Story hour hosts assert that drag is not inherently sexual or racy, and that these children’s performances are age-appropriate. Many events feature sing-alongs of popular childhood anthems like Verna Hills’ “Wheels on the Bus” and stories about crayons and animals, activities that performers say differ dramatically from nightlife drag events.
“We all do things that we wouldn’t do in front of children in our lives, and that doesn’t mean that we’re a danger to children,” said Patrick Burr, who runs the Boston chapter of the national Drag Queen Story Hour organization and canceled an appearance as Patty Bourrée at a local library after backlash last month. “I don’t think it’s honestly about the content; it’s about being morally against drag performers.”
Just JP, a Latinx performer who was Mx. Gay Boston 2022 and requested to go by their drag name in this story for safety reasons, began doing story hours five years ago. Raised in El Salvador, JP said they grew up without queer role models and turned to drag as a mode of expression.
“I want to give the opportunity to families and kids to have those examples that I didn’t have growing up,” JP said. “I want to give kids the possibility to see somebody who is glittery and fun and happy, and that person just happens to be queer, happens to be an immigrant, somebody with a beard who still wears makeup.”
Like JP, many are concerned that threats and disruptions will negatively affect attendees. Farouqua Abuzeit, Boston Public Library’s manager of youth services, said the library has routinely heightened security at drag story hours since it began hosting them in 2016. Negative messages have traditionally come from people outside the state, Abuzeit added, but they’ve seen more from within Massachusetts this year.

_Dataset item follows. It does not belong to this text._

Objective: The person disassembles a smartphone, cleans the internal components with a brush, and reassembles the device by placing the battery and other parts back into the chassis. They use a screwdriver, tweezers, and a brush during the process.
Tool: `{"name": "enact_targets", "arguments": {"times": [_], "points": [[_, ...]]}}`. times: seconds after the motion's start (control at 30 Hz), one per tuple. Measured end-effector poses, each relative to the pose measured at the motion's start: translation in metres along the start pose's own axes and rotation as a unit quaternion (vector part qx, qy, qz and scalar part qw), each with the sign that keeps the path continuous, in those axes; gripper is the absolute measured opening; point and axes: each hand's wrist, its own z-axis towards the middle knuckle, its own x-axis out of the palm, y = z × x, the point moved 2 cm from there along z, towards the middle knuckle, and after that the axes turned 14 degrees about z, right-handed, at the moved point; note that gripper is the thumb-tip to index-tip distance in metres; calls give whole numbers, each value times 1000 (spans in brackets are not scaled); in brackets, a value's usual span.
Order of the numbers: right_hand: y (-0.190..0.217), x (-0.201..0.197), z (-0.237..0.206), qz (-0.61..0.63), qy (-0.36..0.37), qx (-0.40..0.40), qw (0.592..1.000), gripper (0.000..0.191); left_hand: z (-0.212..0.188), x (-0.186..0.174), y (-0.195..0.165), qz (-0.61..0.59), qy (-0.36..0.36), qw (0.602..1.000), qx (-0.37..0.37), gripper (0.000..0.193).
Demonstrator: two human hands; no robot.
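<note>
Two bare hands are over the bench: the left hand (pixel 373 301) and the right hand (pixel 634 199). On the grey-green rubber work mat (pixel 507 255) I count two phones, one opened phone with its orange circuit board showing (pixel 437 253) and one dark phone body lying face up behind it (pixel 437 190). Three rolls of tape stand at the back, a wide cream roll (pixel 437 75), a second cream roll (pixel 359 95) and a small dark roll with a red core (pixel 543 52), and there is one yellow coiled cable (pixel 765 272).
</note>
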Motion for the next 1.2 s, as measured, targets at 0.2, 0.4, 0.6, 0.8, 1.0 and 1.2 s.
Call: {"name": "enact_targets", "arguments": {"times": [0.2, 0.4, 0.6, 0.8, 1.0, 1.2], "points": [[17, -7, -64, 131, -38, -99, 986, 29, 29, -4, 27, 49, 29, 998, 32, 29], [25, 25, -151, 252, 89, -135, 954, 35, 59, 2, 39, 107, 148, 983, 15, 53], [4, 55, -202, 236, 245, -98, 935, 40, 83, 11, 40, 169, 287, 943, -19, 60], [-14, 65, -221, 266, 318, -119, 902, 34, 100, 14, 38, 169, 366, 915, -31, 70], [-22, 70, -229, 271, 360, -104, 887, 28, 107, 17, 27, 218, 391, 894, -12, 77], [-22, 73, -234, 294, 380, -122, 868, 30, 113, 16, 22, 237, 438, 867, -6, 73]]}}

Grace Stowell, executive director for the Boston Alliance of LGBTQ+ Youth, worries that what she called a “specific and coordinated attack from the right” will exacerbate pandemic-related feelings of isolation for queer young people. The Trevor Project, a suicide prevention group for LGBTQ+ kids, found that 73 percent of LGBTQ+ students reported feelings of anxiety in 2022.

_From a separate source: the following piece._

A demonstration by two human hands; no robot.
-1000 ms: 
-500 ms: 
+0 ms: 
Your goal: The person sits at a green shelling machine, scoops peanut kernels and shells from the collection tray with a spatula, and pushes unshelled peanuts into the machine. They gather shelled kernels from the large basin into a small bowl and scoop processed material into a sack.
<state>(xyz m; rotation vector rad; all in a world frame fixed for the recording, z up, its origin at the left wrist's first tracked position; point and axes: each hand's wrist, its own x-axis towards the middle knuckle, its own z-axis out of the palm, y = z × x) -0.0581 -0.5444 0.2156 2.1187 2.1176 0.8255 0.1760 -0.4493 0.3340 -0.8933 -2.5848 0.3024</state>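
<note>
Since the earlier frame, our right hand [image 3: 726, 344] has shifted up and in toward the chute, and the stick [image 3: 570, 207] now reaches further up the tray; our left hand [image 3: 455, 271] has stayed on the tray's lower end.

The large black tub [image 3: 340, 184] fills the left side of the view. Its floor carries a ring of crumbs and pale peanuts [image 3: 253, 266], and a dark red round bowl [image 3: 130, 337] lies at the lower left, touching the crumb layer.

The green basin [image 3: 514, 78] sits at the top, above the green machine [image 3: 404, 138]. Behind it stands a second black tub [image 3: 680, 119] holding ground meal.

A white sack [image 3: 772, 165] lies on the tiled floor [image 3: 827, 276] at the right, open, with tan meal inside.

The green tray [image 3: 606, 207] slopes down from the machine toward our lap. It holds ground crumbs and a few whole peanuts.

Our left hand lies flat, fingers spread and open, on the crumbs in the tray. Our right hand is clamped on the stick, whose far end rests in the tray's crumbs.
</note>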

“We have seen a sharp rise and increase in the number of young people seeking behavioral health and mental health supportive services, so much so that the need is outstripping the availability,” Stowell said.

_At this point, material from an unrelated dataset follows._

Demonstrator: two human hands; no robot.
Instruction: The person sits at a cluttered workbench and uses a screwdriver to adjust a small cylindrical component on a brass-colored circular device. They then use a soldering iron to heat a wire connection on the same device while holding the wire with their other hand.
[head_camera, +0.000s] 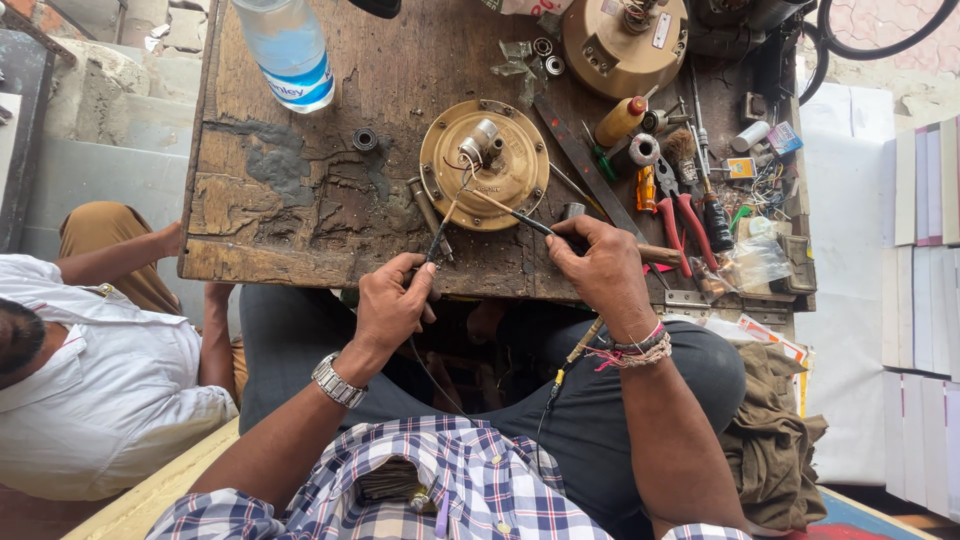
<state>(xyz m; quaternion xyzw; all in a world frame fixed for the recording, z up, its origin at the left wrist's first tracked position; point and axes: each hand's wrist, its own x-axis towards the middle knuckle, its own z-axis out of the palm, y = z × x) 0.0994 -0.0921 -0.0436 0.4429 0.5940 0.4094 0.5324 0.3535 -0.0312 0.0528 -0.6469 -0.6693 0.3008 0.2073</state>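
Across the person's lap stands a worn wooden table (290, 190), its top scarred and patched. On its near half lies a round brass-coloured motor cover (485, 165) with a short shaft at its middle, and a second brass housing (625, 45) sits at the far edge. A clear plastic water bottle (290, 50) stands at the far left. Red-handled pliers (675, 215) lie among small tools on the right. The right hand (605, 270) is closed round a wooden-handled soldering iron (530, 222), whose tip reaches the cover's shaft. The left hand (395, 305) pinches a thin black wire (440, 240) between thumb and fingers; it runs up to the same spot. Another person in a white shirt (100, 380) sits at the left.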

JP added that performers who are from marginalized backgrounds, such as trans or BIPOC performers, often face additional hostility and have “more reasons why they can become targets.”
Opposition has extended beyond story hours. An “Over the Rainbow” dance for teenagers in Newburyport was rescheduled after some community members protested against A.J. Parker, a drag performer, DJing the event.
Several performers said they see recent attacks as distractions from issues like gun violence and climate change and they fear that public antagonism will only worsen. Though Massachusetts skews liberal and has strong anti-discrimination laws, Bronski said local LGBTQ+ communities aren’t immune from growing hostility from the right.
“It is very easy to live in a blue bubble,” he said, “and in Boston, we’re so used to the privilege of feeling safe that we simply often don’t see these crimes being committed or don’t acknowledge them as a reality.”